While Rapid Transit didn’t get much in the scheme of a billion dollars, it got much more than people understand that it got. Rapid Transit has been conceived as five fingers emanating from the connection between Juarez and Downtown El Paso. Mesa, Dyer, Montana, Alameda and North Loop would be the best candidates for moving lots of people where they want to go on rapid transit. Problem is they are all state roads. If we want to use them, if we want rapid transit to have dedicated lanes on these roads, TXDOT has to be on board. TXDOT, like transportation agencies throughout the nation, is making a slow, strained, tense transition from “all asphalt, all the time” to looking at other alternatives for moving people. Two months ago, we were asking them to commit to dedicating transit lanes on these key transit corridors. TXDOT made it clear that we were going to have to do a lot of work to convince them that people would transition from sitting in a car all by themselves to getting on rapid transit. Rapid transit has the capacity to carry many more people than road lanes. A typical freeway lane can carry about 2,300 cars per hour. Typical auto occupancy is 1.1 persons per car. So a freeway lane can move about 2,520 people in an hour. Rapid transit systems that have been built out with designated lanes have shown capacity performance between 7,300 to as many as 19,500 passengers per hour. Even so, transportation agencies like TXDOT aren’t willing to bank on the fact that people actually will transition from car usage to transit usage. The catch being that the only way to really make rapid transit competitive with the car is if you get the lanes dedicated.

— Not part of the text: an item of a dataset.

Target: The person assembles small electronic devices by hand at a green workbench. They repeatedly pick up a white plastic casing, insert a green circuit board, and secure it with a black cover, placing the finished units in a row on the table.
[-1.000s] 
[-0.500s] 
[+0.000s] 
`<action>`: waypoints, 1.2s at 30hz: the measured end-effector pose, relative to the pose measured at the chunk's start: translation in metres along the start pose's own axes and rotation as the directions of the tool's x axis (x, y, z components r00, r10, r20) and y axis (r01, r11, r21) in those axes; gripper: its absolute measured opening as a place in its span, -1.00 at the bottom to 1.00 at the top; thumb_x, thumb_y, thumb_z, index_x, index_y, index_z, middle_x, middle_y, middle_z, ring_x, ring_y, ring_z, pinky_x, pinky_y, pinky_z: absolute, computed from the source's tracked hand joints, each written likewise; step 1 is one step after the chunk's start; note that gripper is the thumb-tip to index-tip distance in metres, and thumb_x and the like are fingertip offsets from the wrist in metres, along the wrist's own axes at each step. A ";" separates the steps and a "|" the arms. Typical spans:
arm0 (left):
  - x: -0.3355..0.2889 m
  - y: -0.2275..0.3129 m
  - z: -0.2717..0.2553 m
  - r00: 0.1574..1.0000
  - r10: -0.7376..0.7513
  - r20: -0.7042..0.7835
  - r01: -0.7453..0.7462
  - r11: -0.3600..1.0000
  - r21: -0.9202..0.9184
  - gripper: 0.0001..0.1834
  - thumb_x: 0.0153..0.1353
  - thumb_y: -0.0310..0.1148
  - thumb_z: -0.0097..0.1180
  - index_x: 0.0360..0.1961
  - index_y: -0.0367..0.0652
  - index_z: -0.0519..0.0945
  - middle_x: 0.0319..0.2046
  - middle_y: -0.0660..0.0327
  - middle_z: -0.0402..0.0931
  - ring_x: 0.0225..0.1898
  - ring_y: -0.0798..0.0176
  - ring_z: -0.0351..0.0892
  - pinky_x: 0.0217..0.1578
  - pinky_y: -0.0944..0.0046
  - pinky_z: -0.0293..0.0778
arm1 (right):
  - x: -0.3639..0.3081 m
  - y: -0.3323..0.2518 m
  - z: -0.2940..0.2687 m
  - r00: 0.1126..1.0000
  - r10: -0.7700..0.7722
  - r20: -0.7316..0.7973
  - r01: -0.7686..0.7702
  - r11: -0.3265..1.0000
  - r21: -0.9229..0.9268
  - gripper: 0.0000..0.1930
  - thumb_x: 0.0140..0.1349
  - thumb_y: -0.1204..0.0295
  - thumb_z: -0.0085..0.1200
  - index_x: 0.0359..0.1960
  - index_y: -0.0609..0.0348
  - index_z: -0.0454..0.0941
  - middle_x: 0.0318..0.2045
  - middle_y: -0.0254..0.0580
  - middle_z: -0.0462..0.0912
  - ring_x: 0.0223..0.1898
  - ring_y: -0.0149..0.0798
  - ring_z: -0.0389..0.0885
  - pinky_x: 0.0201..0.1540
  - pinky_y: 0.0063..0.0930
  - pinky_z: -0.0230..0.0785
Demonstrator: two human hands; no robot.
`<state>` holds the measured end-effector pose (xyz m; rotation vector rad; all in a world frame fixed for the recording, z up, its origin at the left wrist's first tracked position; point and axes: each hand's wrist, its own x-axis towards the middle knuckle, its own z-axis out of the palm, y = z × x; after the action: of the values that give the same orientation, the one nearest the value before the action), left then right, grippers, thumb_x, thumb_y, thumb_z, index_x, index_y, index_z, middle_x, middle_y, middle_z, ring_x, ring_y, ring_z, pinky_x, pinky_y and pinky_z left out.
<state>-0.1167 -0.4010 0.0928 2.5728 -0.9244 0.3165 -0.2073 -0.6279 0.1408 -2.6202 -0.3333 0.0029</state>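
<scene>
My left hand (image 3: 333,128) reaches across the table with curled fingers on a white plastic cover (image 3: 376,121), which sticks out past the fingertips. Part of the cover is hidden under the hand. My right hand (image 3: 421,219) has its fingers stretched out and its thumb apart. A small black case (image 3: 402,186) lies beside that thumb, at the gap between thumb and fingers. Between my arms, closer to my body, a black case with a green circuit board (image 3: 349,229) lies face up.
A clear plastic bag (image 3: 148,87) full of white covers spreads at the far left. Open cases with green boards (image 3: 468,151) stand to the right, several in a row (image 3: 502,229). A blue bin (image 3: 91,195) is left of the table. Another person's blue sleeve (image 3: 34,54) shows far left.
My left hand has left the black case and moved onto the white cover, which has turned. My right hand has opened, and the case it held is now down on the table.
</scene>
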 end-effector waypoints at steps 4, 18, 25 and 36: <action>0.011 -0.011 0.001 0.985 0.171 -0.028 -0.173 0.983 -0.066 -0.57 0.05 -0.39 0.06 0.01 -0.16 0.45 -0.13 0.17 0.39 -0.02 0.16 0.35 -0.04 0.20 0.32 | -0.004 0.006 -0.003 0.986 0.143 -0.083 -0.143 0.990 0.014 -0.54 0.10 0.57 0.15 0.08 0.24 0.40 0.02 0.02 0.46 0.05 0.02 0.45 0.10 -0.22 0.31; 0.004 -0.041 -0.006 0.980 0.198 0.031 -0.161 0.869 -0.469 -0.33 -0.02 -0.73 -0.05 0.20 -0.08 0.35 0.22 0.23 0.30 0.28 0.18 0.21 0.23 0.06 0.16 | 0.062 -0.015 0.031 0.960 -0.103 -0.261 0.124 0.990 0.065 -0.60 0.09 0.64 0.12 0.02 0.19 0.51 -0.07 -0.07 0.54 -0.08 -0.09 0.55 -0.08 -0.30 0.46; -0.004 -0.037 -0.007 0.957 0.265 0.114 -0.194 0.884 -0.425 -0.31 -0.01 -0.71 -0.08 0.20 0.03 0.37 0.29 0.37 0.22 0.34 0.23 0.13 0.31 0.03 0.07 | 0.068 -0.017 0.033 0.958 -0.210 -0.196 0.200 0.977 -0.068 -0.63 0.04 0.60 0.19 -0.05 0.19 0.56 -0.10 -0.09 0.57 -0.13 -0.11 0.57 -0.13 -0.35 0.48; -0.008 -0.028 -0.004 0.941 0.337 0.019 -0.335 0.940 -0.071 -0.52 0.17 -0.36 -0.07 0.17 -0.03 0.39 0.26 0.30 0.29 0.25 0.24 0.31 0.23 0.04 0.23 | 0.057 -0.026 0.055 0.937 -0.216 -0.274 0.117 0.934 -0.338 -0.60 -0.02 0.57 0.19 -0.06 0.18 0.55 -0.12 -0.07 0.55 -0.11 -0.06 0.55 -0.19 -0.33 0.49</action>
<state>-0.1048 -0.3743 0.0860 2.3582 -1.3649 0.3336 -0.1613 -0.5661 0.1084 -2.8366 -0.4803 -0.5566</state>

So in committing $27 million to Rapid Transit along Mesa and Montana, TXDOT is committing two lanes to transit. That’s miles and miles of roadway that we would have had to acquire and build out if we didn’t get TXDOT on board. Their willingness to work with us on transforming these roadways for transit use is invaluable and historic.

In the history of the agency, TXDOT has never committed their funding to transit in El Paso. It’s mostly been about asphalt and concrete and traffic signalization. The way I see it is “One small step for rapid transit, one giant step for building a city that is less car dependent.”

The other significant change in TXDOT’s and the City's thinking about moving people is that they are beginning to understand that roads shouldn’t just be about moving people in cars occupied by 1.1 persons. All new road projects have to be designed to better accommodate all forms of transportation including transit, bicyclists and pedestrians.

I am committed as ever to our goal of getting El Paso become less car dependent, but I’m telling you right now it is a long and perilous road with not as many allies as one would like. On Monday night, I sat through a 2 ½ hour meeting about bike lanes on Hondo Pass. Except for a few strong individuals who spoke out at their peril, the proposal for bike lanes on Hondo Pass was met with screaming hostility. One of the proposed designs for the roadway did not take out any existing car lanes, added protected parking lanes, slowed down traffic AND added two bike lanes. No matter, it was viewed as an all out assault on the average Joe who was just trying to get by in the world. How dare we suggest that bike riders have as much right to the road as someone in a car?

So in the end, I didn’t ask for more dollars for transit. My assessment was and still is that it was better to move quickly with what transit got and prove up to the public and the policy makers and the funding agencies that if you build it right, people will begin to make fundamental changes in the way that they get from here to there.